This research is being assisted by LDC, the Linguistic Data Consortium, sponsored by the University of Pennsylvania.  This organization was founded in 1992 with ARPA (Advanced Research Projects Agency) funding.  ARPA is the same as DARPA due to very complex and unexplained renaming of the organization from 1958-1996.  This consortium is basically a massive database that collects information from the Internet, newspapers, broadcast news, newswire and interviews worldwide in Arabic, Chinese and English.  The three steps that it follows are transcription, translation and annotation. Military personnel will interact with the software in as-of-yet not determined method.  It specifically states that it might not even be spoken natural language.
GALE visualization via: LDC
Will this be part of the brain interface being worked on?  LDC supplies a list of their research papers here.

This world is a fascinating world.  If we speak about a coming singularity, we can see it here approaching.  GALE is not the only DARPA program.  There is AGILE (Autonomous Global Integrated Language Exploitation) being conducted at the University of Cambridge.

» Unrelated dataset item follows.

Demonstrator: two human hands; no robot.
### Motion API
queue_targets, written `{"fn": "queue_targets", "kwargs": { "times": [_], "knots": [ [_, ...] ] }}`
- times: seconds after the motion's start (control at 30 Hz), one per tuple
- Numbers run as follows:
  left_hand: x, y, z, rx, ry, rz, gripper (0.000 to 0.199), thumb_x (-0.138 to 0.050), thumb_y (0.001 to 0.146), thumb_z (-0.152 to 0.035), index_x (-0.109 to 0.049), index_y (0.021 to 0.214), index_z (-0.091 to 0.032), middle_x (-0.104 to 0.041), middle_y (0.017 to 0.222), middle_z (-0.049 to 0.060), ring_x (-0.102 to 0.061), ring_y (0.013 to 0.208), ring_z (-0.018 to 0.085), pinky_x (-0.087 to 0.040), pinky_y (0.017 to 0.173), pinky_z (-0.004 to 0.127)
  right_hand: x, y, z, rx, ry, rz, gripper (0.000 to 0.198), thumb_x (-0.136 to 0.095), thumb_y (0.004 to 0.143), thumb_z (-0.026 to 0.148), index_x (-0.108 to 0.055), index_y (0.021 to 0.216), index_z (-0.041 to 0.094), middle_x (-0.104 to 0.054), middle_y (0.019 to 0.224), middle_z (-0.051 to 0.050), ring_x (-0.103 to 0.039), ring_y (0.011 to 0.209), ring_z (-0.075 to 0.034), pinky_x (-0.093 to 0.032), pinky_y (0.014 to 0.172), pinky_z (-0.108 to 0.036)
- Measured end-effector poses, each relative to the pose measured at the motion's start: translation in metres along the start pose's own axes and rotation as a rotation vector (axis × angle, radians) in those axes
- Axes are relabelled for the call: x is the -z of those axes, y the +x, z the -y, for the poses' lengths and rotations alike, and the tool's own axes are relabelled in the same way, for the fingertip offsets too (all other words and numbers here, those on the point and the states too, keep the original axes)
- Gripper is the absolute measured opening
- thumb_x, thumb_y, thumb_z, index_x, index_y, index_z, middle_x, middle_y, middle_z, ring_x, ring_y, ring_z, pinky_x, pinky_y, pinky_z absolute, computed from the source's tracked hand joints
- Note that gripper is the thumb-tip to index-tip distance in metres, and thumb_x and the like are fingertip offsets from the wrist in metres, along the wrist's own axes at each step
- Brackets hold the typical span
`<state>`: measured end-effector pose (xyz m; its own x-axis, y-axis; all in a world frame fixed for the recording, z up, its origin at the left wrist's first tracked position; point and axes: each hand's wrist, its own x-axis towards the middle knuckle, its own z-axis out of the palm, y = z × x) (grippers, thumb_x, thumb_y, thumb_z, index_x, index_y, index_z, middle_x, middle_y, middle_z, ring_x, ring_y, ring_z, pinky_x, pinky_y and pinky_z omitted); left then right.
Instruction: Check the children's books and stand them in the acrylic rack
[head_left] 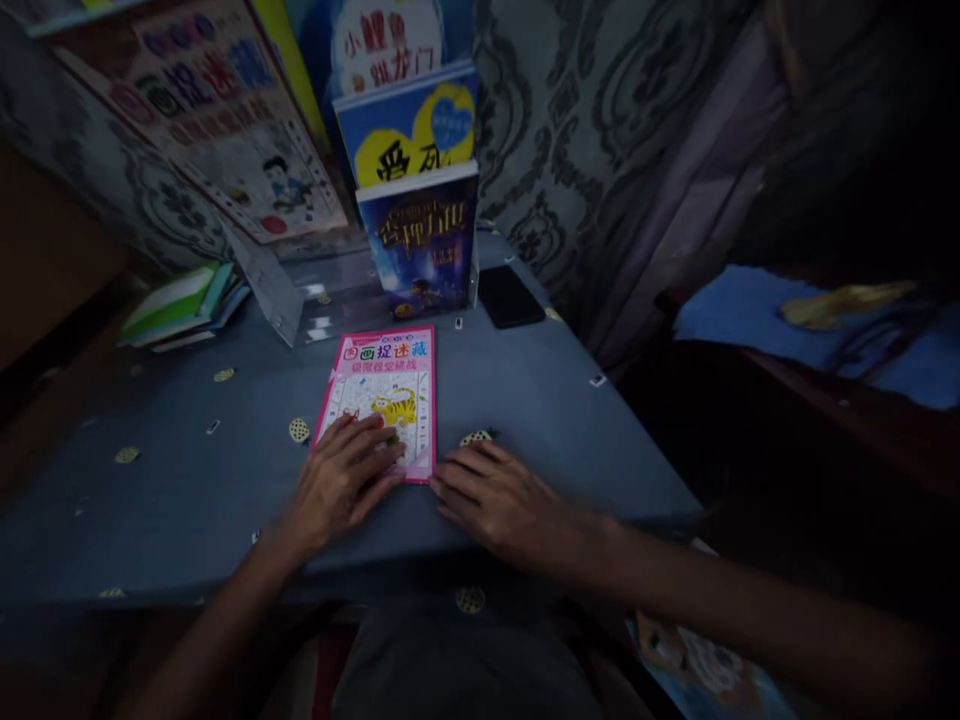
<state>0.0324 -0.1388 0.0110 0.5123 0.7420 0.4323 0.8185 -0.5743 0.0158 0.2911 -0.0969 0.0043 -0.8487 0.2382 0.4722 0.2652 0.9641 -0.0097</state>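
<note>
A pink-bordered picture book [382,400] with a yellow tiger on its cover lies closed on the table, near the front edge. My left hand [346,475] rests on its lower left part with the fingers stretched out over the cover. Beside the book's lower right corner is my right hand [491,490], its fingers extended and the tips at the book's edge. I cannot tell whether the right hand presses on the book or only on the tablecloth. Part of the cover is hidden under the left fingers.
Several books stand upright at the back in a clear stand [281,295], a dark blue book [424,235] in front. A stack of green books [180,305] lies left. A black phone [510,296] lies right of the stand. Blue cloth [750,320] is beyond the grey-blue table [540,400].
</note>
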Motion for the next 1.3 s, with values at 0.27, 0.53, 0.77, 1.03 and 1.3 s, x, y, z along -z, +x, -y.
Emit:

We include a video of an offshoot of this technology being developed by DARPA - the portable translator. If you cannot see the embedded video, here is the link:

Guard Dog Army Program
Gale seeks to eventually automatically monitor all the relevant traffic around the world.  For now, it is focusing on Chinese and Arabic, but no doubt this will expand.  With the lessons that they are learning now in these two target languages we suspect the other languages will be deciphered much quicker.  Every solider will be the member of a network, which will help piece together a dynamic battlefield in real time.  The DARPA site states,
Soldiers will benefit from being able to use a PDA while on patrol to log information learned during interviews with local populations. Information will be combined within an enterprise-level system and accessed by intelligence teams at all echelons. Analytic software will evaluate the current state of knowledge, identify gaps in the knowledge base, and generate new information requirements, all of which will be returned to the soldier’s PDA. The soldier will then have the ability to view and perform lightweight analytics on this new information.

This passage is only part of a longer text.